The distressing and emotive issue of the American diplomats kept as hostages in Iran for six months is itself a symbol of a much larger transformation in the Persian Gulf region.
Two cataclysmic events within one year have profoundly upset the security of the region: the revolution in Iran and the invasion of Afghanistan. The two events have interacted and they reinforce one another. The political condition in Iran is itself the cause of the impasse on the hostages. The vacuum in that beleaguered country after the Shah, with Washington standing by bewildered and powerless, facilitated the invasion of Afghanistan of last December.
As a result of these twin events the balance of power in the region has shifted against the West and Western-oriented regimes. Soviet power is entrenched on the periphery of the region in Aden, Ethiopia, and now Afghanistan. Iran, no longer a buffer, veers between disintegration and the active "export of the revolution" to the rest of the Gulf. Oil prices have doubled within one year, production in Iran is at a trickle, and militantly nationalist pressures threaten continued production at current rates in the other oil producing states.
The issue of the hostages and any proposed solutions to their plight must be seen in the much broader context in which continuing dependence on access to Gulf oil into the 1990s is dependent on the political stability of, and security guarantees to, friendly states.
The European allies, despite their asymmetrical vulnerabilities to economic disruptions with Iran, are at one with the US in seeing the issue of the hostages as an international one, concerning them all. They also largely agree that other measures besides patience and reason are now called for.
Where they differ with Washington is in the proposed remedy, for many of them see the current tough line advocated by Washington as being dictated -- in pace and style -- by domestic electoral considerations.

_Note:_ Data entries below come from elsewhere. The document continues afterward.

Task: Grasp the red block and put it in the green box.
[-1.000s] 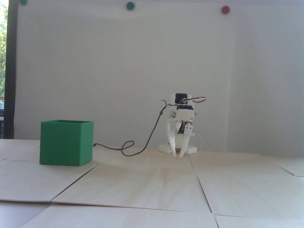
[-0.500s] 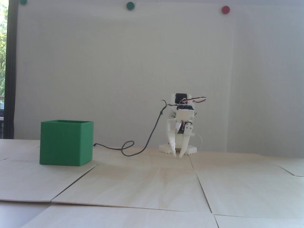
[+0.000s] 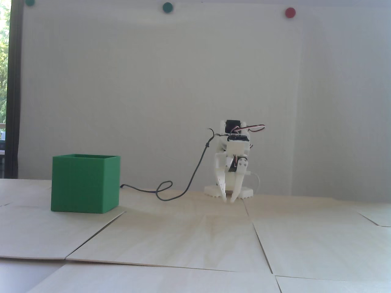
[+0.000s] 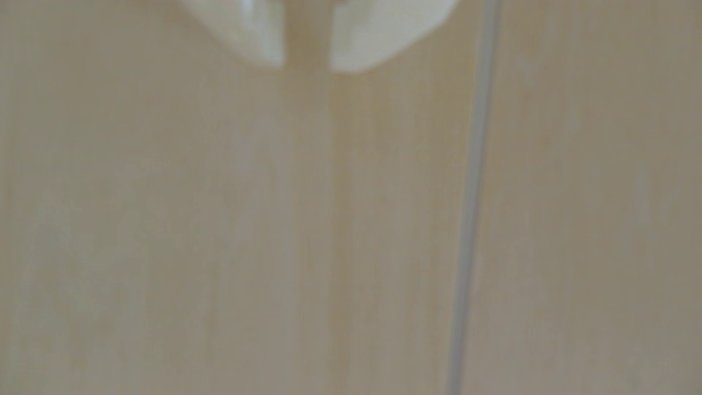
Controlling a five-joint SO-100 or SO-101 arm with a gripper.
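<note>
Risk: no red block shows in either view, so any grasp here would likely close on air; the cable (image 3: pixel 189 180) looping toward the green box (image 3: pixel 85 183) at fixed-view left could snag a swing that way. The jaws (image 3: pixel 229 200) hang over bare tabletop (image 3: pixel 195 238), tips slightly parted, holding nothing.

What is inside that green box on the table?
That cannot be seen. The fixed view looks at the green box from the side, showing only its outer walls and a sliver of its open rim. The wrist view shows only bare wood below the pincer.
</note>
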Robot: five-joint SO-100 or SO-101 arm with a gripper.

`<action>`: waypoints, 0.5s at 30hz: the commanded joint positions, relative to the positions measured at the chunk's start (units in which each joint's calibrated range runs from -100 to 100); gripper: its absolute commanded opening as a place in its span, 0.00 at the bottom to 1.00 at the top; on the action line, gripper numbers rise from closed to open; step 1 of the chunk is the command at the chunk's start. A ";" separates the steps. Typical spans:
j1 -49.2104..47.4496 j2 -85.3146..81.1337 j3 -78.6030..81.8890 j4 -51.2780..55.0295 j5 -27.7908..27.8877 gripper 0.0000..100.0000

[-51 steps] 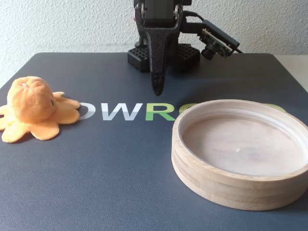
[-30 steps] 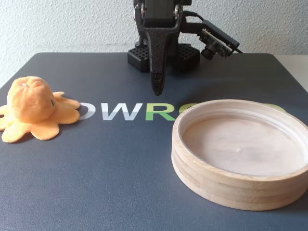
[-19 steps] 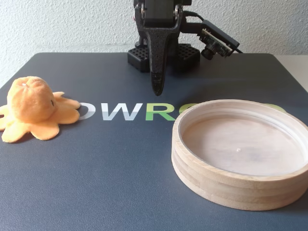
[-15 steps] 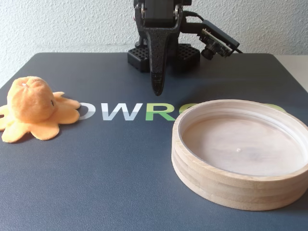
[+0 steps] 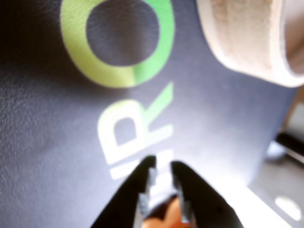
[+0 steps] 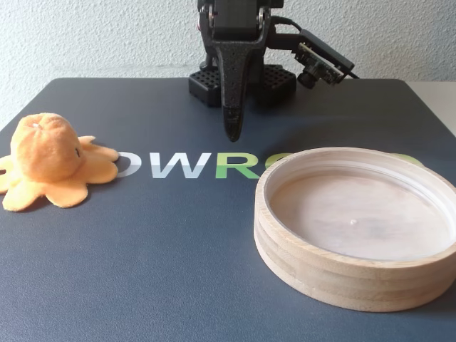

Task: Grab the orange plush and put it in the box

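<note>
The orange plush [image 6: 50,153], a small octopus toy, sits upright on the dark mat at the far left of the fixed view. It does not show as a whole toy in the wrist view. The box [image 6: 328,278], a round tray of pale wood, lies empty at the front right, and its rim fills the top right of the wrist view [image 5: 247,38]. My gripper [image 6: 231,132] hangs point-down over the mat's lettering, between plush and box and touching neither. Its jaws [image 5: 163,164] are almost together and hold nothing. A blurred orange patch shows low between the fingers; I cannot tell what it is.
The dark mat [image 6: 157,242] bears white and green letters [image 6: 214,165]. The arm's black base [image 6: 242,82] stands at the back centre, with the wrist camera [image 6: 320,64] sticking out to its right. A white wall is behind. The mat's edge and pale table [image 5: 285,204] show at lower right.
</note>
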 commanded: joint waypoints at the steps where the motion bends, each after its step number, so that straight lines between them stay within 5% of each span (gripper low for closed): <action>1: 0.21 -0.35 0.35 -0.61 0.26 0.03; 11: 0.44 1.50 -7.35 -1.05 0.84 0.04; 15: 0.59 14.24 -14.97 -5.57 1.31 0.04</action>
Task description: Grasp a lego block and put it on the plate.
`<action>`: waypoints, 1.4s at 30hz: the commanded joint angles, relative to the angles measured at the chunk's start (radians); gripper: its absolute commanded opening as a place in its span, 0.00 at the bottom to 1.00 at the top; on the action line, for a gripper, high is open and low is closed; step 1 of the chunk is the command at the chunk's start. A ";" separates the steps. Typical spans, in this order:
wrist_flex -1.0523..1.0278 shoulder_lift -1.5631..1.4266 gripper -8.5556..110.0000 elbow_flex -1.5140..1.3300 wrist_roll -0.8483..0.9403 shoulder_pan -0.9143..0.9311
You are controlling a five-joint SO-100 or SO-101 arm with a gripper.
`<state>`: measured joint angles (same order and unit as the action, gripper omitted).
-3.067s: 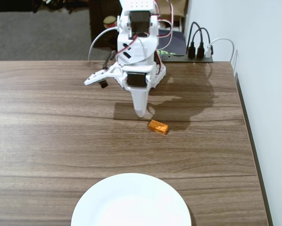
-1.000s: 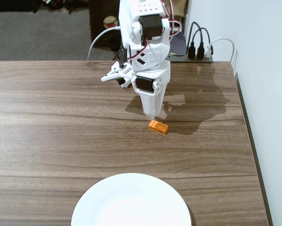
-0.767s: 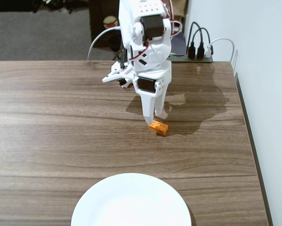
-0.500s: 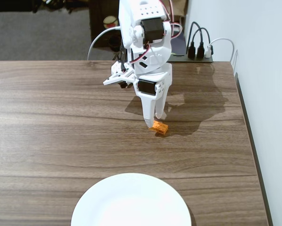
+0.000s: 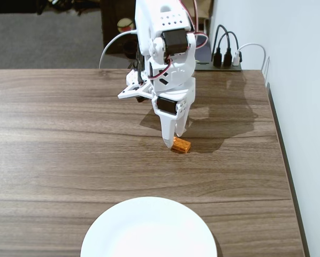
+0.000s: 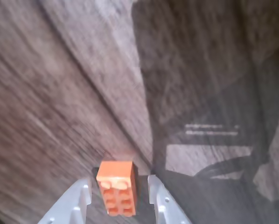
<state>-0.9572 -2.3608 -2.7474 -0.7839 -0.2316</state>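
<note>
My gripper stands open on the table, fingers either side of the lego block – its long axis runs along them – with the plate well apart, nearer the fixed camera

Plate cut off by fixed view's lower edge. Brick partly hidden behind gripper. Worktop blurred in wrist view.
</note>
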 commanded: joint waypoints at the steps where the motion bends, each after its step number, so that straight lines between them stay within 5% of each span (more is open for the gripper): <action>1: 0.002 0.035 0.21 0.052 -0.008 0.002; 42: 0.049 0.172 0.11 0.146 -0.049 -0.005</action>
<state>-0.9112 -2.1783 -2.6384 -0.8299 -0.2378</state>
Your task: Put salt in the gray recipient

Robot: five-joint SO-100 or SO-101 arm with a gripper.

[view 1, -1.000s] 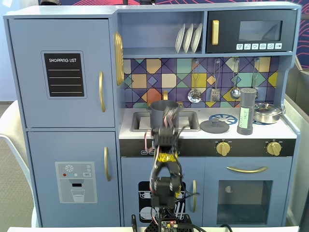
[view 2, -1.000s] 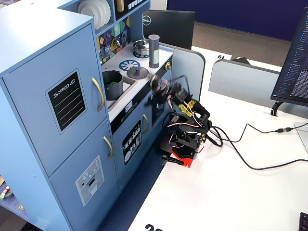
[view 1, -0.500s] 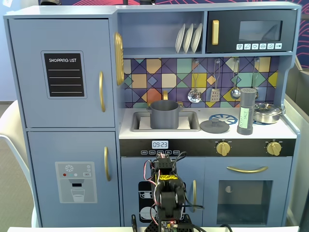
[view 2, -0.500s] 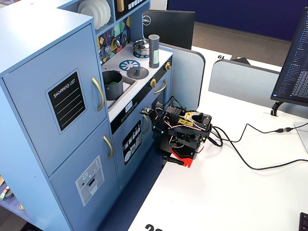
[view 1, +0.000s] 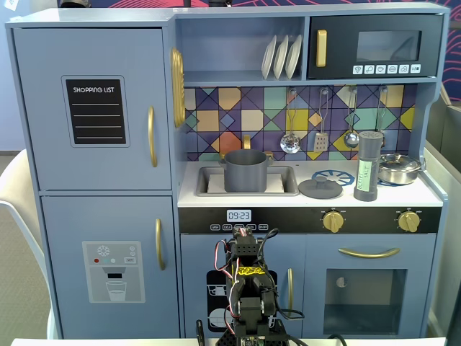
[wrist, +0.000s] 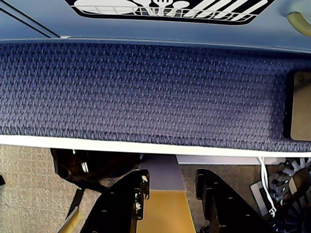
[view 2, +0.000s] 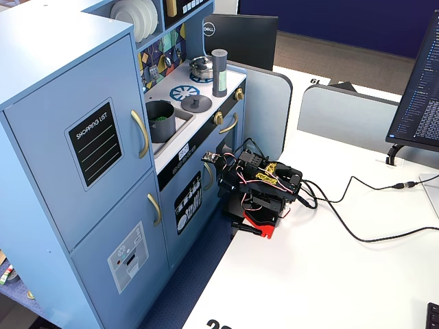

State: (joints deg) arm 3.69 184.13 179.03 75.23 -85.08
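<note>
Here the salt (view 1: 368,166) stands upright, cap up, right of the gray recipient (view 1: 245,171).

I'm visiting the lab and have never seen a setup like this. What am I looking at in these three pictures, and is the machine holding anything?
It is a small robot arm folded up on a white desk in front of a toy kitchen. One fixed view faces the kitchen head-on, another looks from the side, and the wrist view rides on the arm, looking down at blue carpet. The gripper is open and holds nothing. On the counter stand the tall salt shaker, a flat gray lid and a shiny steel pot. The gray pot sits in the sink.
</note>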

The economic strangulation of the Iranian regime, they feel, may weaken it. But that may only drive it into dependence on the USSR or encourage a leftist putsch within the country.
This is not an argument against a tough line on Tehran but for a policy in which the root causes of the problems are addressed. Having tried to find moderates within the Iranian government, Washington has given up. Perhaps it ought now to look for moderates outside of the government.

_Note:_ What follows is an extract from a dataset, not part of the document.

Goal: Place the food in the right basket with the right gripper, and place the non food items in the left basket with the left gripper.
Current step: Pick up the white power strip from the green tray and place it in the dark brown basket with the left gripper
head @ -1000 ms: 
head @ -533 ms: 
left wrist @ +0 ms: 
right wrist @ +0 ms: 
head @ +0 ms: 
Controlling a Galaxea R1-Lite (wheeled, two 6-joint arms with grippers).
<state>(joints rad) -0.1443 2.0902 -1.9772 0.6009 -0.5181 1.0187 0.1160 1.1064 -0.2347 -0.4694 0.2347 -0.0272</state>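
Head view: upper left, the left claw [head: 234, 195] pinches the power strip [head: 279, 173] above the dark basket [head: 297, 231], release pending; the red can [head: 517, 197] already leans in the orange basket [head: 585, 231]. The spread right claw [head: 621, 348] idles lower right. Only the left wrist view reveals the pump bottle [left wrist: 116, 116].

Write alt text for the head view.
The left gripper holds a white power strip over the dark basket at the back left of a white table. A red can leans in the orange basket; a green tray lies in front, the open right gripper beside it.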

If it does so and cultivates them, then, when the economic sanctions and diplomatic isolation begin to bite within Iran, there might exist an alternative to the left in that country.
The hostage question is not a discrete and aberrant episode but rather an intrinsic product of the "revolutionary" regime in Iran. To pretend that its solution will rectify the strategic balance within the region and to base policy on this is both shortsighted and illusory.

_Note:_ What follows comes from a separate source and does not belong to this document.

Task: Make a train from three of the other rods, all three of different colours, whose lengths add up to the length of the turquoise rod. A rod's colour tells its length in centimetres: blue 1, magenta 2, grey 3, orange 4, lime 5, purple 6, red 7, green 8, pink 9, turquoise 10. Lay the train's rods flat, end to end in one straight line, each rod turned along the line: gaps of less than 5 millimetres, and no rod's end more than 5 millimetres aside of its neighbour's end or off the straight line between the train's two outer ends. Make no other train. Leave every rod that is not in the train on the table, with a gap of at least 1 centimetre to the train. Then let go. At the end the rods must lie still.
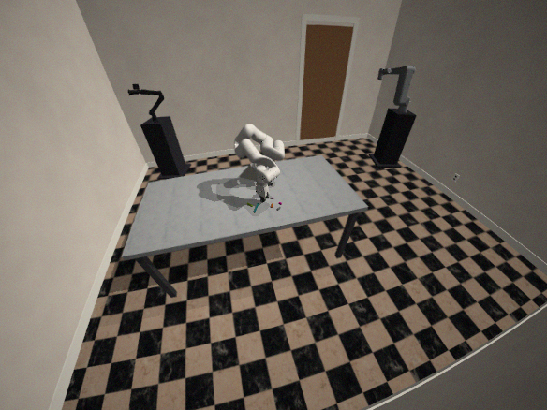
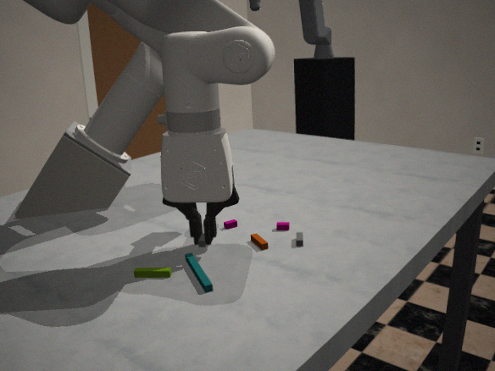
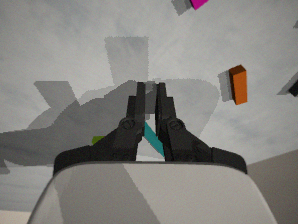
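Pinching what is appearing to be a short grey rod (image 2: 202, 242) (image 3: 150, 92) between its nearly closed fingertips, the gripper (image 1: 263, 200) (image 2: 202, 237) (image 3: 150, 94) is pointing down over a pale table (image 1: 187, 225) (image 2: 360, 191) (image 3: 30, 30); whether the rod is touching the tabletop is not showing. In the exterior view, taken from the fingertips, a turquoise rod (image 1: 256, 208) (image 2: 198, 272) (image 3: 153, 138) is lying near at six o'clock, a lime rod (image 1: 250, 204) (image 2: 152, 273) (image 3: 98, 140) at eight, and a magenta rod (image 1: 273, 197) (image 2: 230, 224) (image 3: 199, 3) at two. Toward three o'clock, an orange rod (image 1: 272, 205) (image 2: 259, 241) (image 3: 239, 85), a second magenta rod (image 1: 280, 203) (image 2: 283, 226) and a second grey rod (image 1: 279, 209) (image 2: 299, 239) (image 3: 294, 88) are resting apart. No train is standing yet; magenta, grey and lime are looking like the right sum. The rods are likely handling as light, stiff little bars, hardly fragile but probably sliding or twisting if nudged. Each is calling for a grip across its long sides at mid-length, keeping both ends free for butting against neighbours.
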Tool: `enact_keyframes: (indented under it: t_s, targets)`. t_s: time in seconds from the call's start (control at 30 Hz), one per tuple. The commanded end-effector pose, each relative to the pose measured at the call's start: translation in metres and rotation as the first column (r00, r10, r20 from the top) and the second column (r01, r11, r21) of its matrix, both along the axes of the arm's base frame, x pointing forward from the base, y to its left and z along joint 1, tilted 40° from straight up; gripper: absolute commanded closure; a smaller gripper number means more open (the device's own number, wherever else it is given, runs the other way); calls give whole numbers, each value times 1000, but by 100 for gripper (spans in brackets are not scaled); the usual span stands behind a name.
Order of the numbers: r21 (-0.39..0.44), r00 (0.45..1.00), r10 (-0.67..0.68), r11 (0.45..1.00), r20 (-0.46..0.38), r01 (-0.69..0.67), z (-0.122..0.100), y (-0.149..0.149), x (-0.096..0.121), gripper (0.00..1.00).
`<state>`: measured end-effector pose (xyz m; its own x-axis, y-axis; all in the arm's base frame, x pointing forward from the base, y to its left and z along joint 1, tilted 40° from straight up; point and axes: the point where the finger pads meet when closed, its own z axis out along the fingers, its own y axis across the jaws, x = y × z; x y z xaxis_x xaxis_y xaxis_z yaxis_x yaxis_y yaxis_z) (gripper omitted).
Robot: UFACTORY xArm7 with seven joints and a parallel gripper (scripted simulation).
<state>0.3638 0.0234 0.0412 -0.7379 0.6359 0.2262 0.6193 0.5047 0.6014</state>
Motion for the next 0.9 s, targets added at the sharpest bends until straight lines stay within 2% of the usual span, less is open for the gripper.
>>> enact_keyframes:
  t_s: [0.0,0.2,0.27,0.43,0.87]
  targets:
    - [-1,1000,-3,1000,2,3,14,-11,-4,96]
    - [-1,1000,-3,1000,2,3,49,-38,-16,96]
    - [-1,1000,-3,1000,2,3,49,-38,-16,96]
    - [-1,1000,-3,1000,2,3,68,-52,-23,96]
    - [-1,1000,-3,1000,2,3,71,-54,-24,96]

The hard fact is that the present regime in Iran is a threat both to its neighbors and international security.
A policy based on a recognition of this fact would stand a much better chance of achieving allied solidarity than a set of open-ended sanctions which establish no plausible link with the release of the hostages, which risk military confrontation, and which ultimately do not address the principal destabilizing element within the Persian Gulf, the Iranian regime itself.